Takeaway: Positive self-talk may help heal your skin faster. Here’s a favorite I still keep in rotation from a book called Heal Your Body by Louise L. Hay. "I am a Divine expression of life. I love and accept myself where I am right now."
Build a cozy community
My acne was at its worst right after college, you know, all the beer, pizza and late night Friends binging with girlfriends. But back home, I was no longer a quick walk away from my close friends who knew and loved me. I felt alone. “It's important to build a community to help support you. You don't have to know how to heal everything on your own so go and connect with a skin therapist, acupuncturist, yoga teacher, naturopath, or even a therapist who will keep you accountable on your health journey,” says Wood. It was around this time I decided to pursue my yoga teacher training course. Four strangers, one teacher, 200 hours.

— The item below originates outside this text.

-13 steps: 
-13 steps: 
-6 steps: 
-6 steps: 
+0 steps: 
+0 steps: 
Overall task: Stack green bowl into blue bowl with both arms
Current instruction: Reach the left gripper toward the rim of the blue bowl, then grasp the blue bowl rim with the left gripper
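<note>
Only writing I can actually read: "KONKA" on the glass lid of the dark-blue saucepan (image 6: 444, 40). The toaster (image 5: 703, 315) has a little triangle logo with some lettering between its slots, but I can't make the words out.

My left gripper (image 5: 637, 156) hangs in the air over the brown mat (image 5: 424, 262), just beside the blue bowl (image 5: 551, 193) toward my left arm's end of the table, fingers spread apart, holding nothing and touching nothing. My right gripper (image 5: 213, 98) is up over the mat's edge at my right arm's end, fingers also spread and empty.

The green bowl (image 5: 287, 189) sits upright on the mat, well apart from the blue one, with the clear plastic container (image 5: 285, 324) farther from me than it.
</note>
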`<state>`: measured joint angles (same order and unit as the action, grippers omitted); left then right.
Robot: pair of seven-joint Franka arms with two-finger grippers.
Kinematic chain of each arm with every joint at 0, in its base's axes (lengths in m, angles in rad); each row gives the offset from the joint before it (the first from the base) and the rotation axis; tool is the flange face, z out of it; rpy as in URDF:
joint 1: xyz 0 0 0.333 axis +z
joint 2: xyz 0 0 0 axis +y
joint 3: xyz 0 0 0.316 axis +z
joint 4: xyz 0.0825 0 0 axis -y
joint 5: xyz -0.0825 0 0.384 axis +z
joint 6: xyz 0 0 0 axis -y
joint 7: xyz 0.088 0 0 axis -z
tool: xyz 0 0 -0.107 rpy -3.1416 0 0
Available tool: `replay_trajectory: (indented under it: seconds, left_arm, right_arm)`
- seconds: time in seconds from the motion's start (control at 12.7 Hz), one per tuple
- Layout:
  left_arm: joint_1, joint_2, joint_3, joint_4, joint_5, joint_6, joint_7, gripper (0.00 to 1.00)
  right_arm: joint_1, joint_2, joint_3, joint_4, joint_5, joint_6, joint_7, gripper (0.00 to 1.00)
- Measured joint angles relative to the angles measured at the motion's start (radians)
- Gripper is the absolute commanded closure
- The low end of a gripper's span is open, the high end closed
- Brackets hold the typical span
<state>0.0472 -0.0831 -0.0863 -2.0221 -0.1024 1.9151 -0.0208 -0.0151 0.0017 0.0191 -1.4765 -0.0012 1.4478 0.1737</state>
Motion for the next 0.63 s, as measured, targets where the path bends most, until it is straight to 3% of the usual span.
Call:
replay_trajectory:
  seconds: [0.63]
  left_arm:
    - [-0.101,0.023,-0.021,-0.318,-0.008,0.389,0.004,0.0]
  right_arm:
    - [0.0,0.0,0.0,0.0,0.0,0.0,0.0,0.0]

Off I went every Saturday and Sunday morning to a local yoga studio with my mat and lunch box. At the beginning of class, we would circle up and talk about our week. I wasn’t so alone anymore. As I started opening up about my skin, they started openly supporting my journey. Logically, I just wanted to learn more about yoga. And the last thing on my to-do was put myself out there socially. But looking back I knew I would be safe in this group of people. That they were there to do internal work too and support like-minded friends along the way.
Takeaway: Consider joining a mindful group or yoga studio that meets once a week.
Lean into solo hobbies
I did a lot more writing, walking, running, and art during flare-ups. True, these were mostly solo activities, but then again I was repairing a relationship with myself. Plus, I had my yoga group for a safe social outlet. For me, this alone-time turned into a daily art project. After journaling, I’d look in the mirror and draw a self-portrait but instead of pimples, I’d design flowers, balloons, Christmas ornaments, even planets in their place. “The skin is in constant evolution but when you are the one going through it, it can be hard to not nitpick every single thing,” Wood says. For me, this art project was a way to express love to my acne instead of criticism. I even created an Instagram page where I’d post my drawings, sell some t-shirts, and connect with other artists.
My other favorite solo activity: hosting dance parties. Population one (two if you count my cat who’d silently exit my room in the first five minutes). Feeling so closed off all day at work or in public, sometimes I just needed to jam. And is there anything more freeing than turning on your favorite guilty pleasure (cough, cough Miley Cyrus See You Again) and letting loose? I found these evenings filled me with so much joy and happiness. I felt carefree, sexy, and even got in a little workout. TBD if my parents had an opinion about the house shaking at 8 pm every night.
Takeaway: Lean into the alone-ness. Dig into solo hobbies. Be with yourself and have some damn fun! You may just discover a new business venture or skill.